Print the entire listing below word for word, excluding its pictures.
** PROVIDED MATERIAL follows **
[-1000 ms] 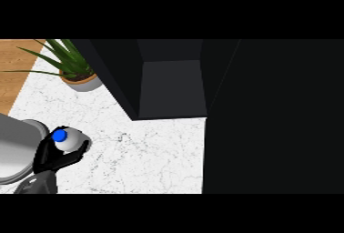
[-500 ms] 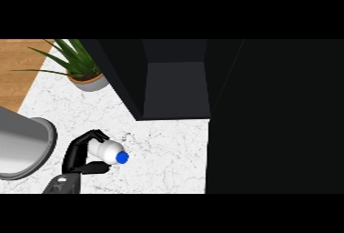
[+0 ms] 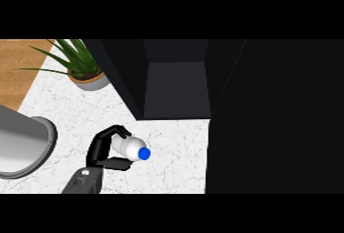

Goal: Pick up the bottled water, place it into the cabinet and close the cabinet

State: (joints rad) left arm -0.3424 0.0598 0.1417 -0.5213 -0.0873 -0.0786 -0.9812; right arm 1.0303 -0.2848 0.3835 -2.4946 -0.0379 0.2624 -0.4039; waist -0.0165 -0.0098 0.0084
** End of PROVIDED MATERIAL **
WRITTEN ANSWER
[-1000 ms] 
[-500 ms] 
[+0 ms] 

Goal: Pick up the bottled water, place it into the cabinet and close the cabinet

State: (joints rad) left arm -0.3424 0.0598 0.1417 -0.5213 -0.0873 -0.0786 -0.9812; right arm 1.0303 -0.2848 0.3835 -2.4946 -0.0379 0.2624 -0.4039; waist -0.0165 -0.0098 0.0084

There's no more to the output.